» Required work: Would you give the records below again, exactly and completely?

Dataset entries
=-=-=-=-=

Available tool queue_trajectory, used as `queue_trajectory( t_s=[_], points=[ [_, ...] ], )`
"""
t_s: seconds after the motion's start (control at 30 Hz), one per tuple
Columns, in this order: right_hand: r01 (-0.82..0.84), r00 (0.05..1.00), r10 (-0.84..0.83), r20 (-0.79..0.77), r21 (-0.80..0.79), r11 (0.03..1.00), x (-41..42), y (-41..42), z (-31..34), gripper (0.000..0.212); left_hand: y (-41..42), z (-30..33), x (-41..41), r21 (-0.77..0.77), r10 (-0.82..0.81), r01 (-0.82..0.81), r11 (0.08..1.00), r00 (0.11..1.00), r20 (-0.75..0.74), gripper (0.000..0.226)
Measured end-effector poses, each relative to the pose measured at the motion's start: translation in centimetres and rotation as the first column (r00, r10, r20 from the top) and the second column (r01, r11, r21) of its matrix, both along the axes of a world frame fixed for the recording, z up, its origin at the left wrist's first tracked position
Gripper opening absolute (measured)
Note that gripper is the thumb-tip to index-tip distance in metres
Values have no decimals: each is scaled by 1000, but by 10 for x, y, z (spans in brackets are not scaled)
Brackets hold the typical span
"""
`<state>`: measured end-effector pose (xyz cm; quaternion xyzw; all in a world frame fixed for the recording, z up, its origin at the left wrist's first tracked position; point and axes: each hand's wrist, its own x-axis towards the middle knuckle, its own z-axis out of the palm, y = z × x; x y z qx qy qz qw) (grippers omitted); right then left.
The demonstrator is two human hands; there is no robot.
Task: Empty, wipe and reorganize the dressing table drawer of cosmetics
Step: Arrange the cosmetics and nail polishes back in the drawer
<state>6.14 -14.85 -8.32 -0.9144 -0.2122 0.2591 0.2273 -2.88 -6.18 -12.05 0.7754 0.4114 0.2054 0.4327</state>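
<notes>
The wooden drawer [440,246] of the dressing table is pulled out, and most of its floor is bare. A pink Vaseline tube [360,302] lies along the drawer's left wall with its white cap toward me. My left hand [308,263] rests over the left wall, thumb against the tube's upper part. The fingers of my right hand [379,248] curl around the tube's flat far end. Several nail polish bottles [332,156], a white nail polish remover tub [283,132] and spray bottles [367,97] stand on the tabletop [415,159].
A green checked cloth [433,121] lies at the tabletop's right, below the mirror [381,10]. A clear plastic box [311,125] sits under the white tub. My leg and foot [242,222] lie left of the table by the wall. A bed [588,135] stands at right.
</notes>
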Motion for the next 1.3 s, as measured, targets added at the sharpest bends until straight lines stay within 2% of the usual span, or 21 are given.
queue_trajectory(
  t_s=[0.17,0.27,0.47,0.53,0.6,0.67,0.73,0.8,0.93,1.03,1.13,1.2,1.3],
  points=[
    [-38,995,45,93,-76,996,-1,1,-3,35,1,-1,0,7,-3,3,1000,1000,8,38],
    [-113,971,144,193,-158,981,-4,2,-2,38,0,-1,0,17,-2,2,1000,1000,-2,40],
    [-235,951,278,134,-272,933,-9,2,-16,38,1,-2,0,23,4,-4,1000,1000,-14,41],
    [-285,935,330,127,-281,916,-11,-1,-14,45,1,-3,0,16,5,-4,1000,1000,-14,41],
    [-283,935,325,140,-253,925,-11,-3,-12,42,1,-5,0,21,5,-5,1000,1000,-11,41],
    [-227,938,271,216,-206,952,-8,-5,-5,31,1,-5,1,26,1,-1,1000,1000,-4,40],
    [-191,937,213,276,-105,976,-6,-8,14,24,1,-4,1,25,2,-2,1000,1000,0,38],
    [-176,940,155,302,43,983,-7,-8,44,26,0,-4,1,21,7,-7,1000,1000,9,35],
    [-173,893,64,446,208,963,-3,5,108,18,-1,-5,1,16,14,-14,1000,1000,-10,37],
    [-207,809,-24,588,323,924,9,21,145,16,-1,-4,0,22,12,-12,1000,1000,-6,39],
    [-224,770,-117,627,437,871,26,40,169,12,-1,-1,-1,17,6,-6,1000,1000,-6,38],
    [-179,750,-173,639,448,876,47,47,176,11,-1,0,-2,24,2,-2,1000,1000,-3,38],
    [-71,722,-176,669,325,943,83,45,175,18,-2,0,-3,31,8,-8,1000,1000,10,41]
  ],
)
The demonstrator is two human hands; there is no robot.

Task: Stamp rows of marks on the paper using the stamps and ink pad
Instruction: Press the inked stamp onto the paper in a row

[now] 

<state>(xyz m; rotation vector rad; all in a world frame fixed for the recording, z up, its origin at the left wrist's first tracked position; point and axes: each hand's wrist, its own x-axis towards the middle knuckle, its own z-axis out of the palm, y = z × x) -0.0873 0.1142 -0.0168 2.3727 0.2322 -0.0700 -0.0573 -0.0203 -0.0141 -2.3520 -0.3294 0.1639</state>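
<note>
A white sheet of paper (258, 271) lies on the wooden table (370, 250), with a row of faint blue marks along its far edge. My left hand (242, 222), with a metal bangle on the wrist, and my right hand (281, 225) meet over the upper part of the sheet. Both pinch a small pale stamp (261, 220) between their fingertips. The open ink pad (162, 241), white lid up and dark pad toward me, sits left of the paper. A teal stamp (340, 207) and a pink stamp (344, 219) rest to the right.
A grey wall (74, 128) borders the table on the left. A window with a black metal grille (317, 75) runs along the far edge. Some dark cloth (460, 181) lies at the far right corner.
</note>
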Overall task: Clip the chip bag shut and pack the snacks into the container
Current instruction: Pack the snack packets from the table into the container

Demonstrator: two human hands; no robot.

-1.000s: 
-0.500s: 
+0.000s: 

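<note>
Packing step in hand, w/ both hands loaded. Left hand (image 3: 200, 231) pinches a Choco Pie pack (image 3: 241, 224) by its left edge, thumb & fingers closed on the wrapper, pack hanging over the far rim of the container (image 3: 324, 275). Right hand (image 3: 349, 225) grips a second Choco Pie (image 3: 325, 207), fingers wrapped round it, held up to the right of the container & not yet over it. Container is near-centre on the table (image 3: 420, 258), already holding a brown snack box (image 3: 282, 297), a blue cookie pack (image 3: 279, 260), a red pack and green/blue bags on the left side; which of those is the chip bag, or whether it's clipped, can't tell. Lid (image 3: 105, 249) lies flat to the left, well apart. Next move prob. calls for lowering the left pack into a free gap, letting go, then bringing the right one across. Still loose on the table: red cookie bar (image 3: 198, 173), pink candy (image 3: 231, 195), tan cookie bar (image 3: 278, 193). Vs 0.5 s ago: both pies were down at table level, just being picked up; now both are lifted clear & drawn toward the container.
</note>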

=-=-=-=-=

» Task solution:
Available tool queue_trajectory, used as `queue_trajectory( t_s=[_], points=[ [_, ...] ], )`
"""
t_s: seconds after the motion's start (control at 30 Hz), one per tuple
Columns, in this order: right_hand: r01 (-0.82..0.84), r00 (0.05..1.00), r10 (-0.84..0.83), r20 (-0.79..0.77), r21 (-0.80..0.79), r11 (0.03..1.00), x (-41..42), y (-41..42), z (-31..34), gripper (0.000..0.212); left_hand: y (-41..42), z (-30..33), x (-41..41), r21 (-0.77..0.77), r10 (-0.82..0.81), r01 (-0.82..0.81), r11 (0.08..1.00), r00 (0.11..1.00), r20 (-0.75..0.74), gripper (0.000..0.226)
Measured end-effector poses, each relative to the pose measured at the motion's start: translation in centimetres and rotation as the first column (r00, r10, r20 from the top) and the second column (r01, r11, r21) of its matrix, both along the axes of a world frame fixed for the recording, z up, its origin at the left wrist's first tracked position
Gripper opening absolute (measured)
Note that gripper is the thumb-tip to index-tip distance in metres
Values have no decimals: each is scaled by 1000, but by 10 for x, y, z (spans in brackets are not scaled)
Brackets hold the typical span
"""
`<state>`: measured end-effector pose (xyz cm; quaternion xyzw; all in a world frame fixed for the recording, z up, its origin at the left wrist's first tracked position; point and axes: each hand's wrist, its own x-axis towards the middle knuckle, its own z-axis out of the palm, y = z × x; x y z qx qy qz qw) (grippers omitted); right then left.
The demonstrator is two human hands; there is no robot.
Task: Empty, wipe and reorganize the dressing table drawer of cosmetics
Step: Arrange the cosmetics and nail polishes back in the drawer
<state>6.14 -14.85 -8.32 -0.9144 -0.2122 0.2591 0.2273 -2.88 -6.18 -12.05 0.7754 0.4114 0.2054 0.4327</state>
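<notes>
The wooden drawer [440,246] of the dressing table is pulled out, and most of its floor is bare. A pink Vaseline tube [360,302] lies along the drawer's left wall with its white cap toward me. My left hand [308,263] rests over the left wall, thumb against the tube's upper part. The fingers of my right hand [379,248] curl around the tube's flat far end. Several nail polish bottles [332,156], a white nail polish remover tub [283,132] and spray bottles [367,97] stand on the tabletop [415,159].
A green checked cloth [433,121] lies at the tabletop's right, below the mirror [381,10]. A clear plastic box [311,125] sits under the white tub. My leg and foot [242,222] lie left of the table by the wall. A bed [588,135] stands at right.
</notes>
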Motion for the next 1.3 s, as measured, targets added at the sharpest bends until straight lines stay within 2% of the usual span, or 21 are given.
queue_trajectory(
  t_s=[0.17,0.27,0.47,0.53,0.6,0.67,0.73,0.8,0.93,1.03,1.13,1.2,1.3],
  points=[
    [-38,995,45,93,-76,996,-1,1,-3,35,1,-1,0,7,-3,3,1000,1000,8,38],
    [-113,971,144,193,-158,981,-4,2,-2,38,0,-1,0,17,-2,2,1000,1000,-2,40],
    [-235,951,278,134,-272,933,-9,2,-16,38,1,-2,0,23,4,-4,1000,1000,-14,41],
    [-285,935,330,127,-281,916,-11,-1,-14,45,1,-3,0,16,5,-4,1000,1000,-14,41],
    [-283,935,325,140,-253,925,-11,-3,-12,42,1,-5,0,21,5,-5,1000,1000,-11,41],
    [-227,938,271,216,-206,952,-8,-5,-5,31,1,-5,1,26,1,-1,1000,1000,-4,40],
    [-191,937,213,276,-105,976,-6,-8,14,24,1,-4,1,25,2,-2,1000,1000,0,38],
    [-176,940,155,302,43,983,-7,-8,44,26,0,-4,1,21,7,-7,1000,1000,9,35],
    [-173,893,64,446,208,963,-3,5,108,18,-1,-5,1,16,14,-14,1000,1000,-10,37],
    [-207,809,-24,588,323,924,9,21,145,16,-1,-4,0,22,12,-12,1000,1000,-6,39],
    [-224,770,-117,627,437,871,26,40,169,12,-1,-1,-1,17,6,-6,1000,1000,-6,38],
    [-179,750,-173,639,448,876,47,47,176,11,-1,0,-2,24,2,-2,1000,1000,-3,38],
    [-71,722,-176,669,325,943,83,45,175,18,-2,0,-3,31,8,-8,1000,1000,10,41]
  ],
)
The demonstrator is two human hands; there is no robot.

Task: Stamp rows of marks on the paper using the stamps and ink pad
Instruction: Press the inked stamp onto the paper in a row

[now] 

<state>(xyz m; rotation vector rad; all in a world frame fixed for the recording, z up, its origin at the left wrist's first tracked position; point and axes: each hand's wrist, its own x-axis towards the middle knuckle, its own z-axis out of the palm, y = z × x) -0.0873 0.1142 -0.0168 2.3727 0.2322 -0.0700 -0.0573 -0.0203 -0.0141 -2.3520 -0.3294 0.1639</state>
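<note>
A white sheet of paper (258, 271) lies on the wooden table (370, 250), with a row of faint blue marks along its far edge. My left hand (242, 222), with a metal bangle on the wrist, and my right hand (281, 225) meet over the upper part of the sheet. Both pinch a small pale stamp (261, 220) between their fingertips. The open ink pad (162, 241), white lid up and dark pad toward me, sits left of the paper. A teal stamp (340, 207) and a pink stamp (344, 219) rest to the right.
A grey wall (74, 128) borders the table on the left. A window with a black metal grille (317, 75) runs along the far edge. Some dark cloth (460, 181) lies at the far right corner.
</note>
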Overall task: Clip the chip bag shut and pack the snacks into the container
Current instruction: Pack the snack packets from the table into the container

Demonstrator: two human hands; no robot.

-1.000s: 
-0.500s: 
+0.000s: 

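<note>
Packing step in hand, w/ both hands loaded. Left hand (image 3: 200, 231) pinches a Choco Pie pack (image 3: 241, 224) by its left edge, thumb & fingers closed on the wrapper, pack hanging over the far rim of the container (image 3: 324, 275). Right hand (image 3: 349, 225) grips a second Choco Pie (image 3: 325, 207), fingers wrapped round it, held up to the right of the container & not yet over it. Container is near-centre on the table (image 3: 420, 258), already holding a brown snack box (image 3: 282, 297), a blue cookie pack (image 3: 279, 260), a red pack and green/blue bags on the left side; which of those is the chip bag, or whether it's clipped, can't tell. Lid (image 3: 105, 249) lies flat to the left, well apart. Next move prob. calls for lowering the left pack into a free gap, letting go, then bringing the right one across. Still loose on the table: red cookie bar (image 3: 198, 173), pink candy (image 3: 231, 195), tan cookie bar (image 3: 278, 193). Vs 0.5 s ago: both pies were down at table level, just being picked up; now both are lifted clear & drawn toward the container.
</note>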

That concludes the exercise.